StarRocks SQLAlchemy Dialect
The `starrocks` library provides a Python SQLAlchemy Dialect and an Alembic extension for interacting with StarRocks, a next-generation data platform designed for fast, real-time analytics. It enables developers to leverage SQLAlchemy's ORM and expression language, and manage database schema migrations with Alembic. The project is actively maintained with releases occurring every few months.
Warnings
- breaking The `starrocks` Python client currently supports SQLAlchemy versions `>=1.4` but strictly less than `2.0`. Attempting to use `starrocks` with SQLAlchemy 2.0 (e.g., `sqlalchemy>=2.0.0`) will result in incompatibility issues.
- gotcha For basic synchronous StarRocks connections, an underlying MySQL-compatible DBAPI driver (like `mysqlclient` or `PyMySQL`) might be required, even if not explicitly listed as a direct dependency of the `starrocks` package. If you encounter errors related to `MySQLdb` or similar, install one of these drivers.
- gotcha The library officially supports Python versions `3.10` through `3.14`. Using it with Python `3.15` or newer may lead to unexpected behavior or incompatibilities.
- breaking When upgrading StarRocks *server* versions, be aware of strict downgrade limitations. For instance, downgrading from StarRocks 4.1 to any 4.0 version below 4.0.6 is not supported due to internal changes in data layout. Similar restrictions apply for downgrading from 4.0 to versions below 3.5.2.

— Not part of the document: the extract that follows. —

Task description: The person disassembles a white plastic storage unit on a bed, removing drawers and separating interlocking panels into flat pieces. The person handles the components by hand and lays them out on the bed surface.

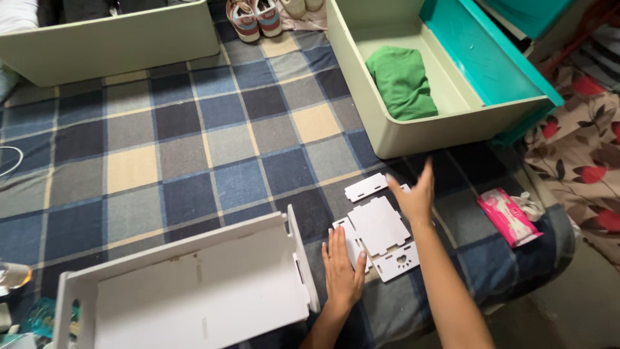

- gotcha Connecting to and managing external catalogs (e.g., Iceberg) via the SQLAlchemy dialect might have limitations or require specific connection string formats. An open GitHub issue indicates challenges with specifying catalogs directly and reflecting tables.
Install
-
pip install starrocks
Imports
- create_engine
from sqlalchemy import create_engine, text
- StarRocks-specific types
from starrocks import INTEGER, STRING, ARRAY, ...
Quickstart
import os
from sqlalchemy import create_engine, text
# Configure connection details via environment variables
STARROCKS_USER = os.environ.get('STARROCKS_USER', 'root')
STARROCKS_PASSWORD = os.environ.get('STARROCKS_PASSWORD', '')
STARROCKS_HOST = os.environ.get('STARROCKS_HOST', 'localhost')
STARROCKS_PORT = os.environ.get('STARROCKS_PORT', '9030')
STARROCKS_DATABASE = os.environ.get('STARROCKS_DATABASE', 'mydatabase')
# Construct connection string
connection_string = (
f"starrocks://{STARROCKS_USER}:" # User and optional password
f"{STARROCKS_PASSWORD}@{STARROCKS_HOST}:{STARROCKS_PORT}/"
f"{STARROCKS_DATABASE}"
)
# Create a SQLAlchemy engine
engine = create_engine(connection_string)
try:
# Establish a connection and execute a basic query
with engine.connect() as connection:
print("Connection successful!")
# Ensure 'mytable' exists in 'mydatabase' for this example
result = connection.execute(text("SELECT 1 + 1")).scalar()
print(f"Query result: {result}")
# Example: Fetching data from a table (uncomment and replace if 'mytable' exists)
# rows = connection.execute(text("SELECT * FROM mytable LIMIT 2")).fetchall()
# print(rows)
except Exception as e:
print(f"An error occurred: {e}")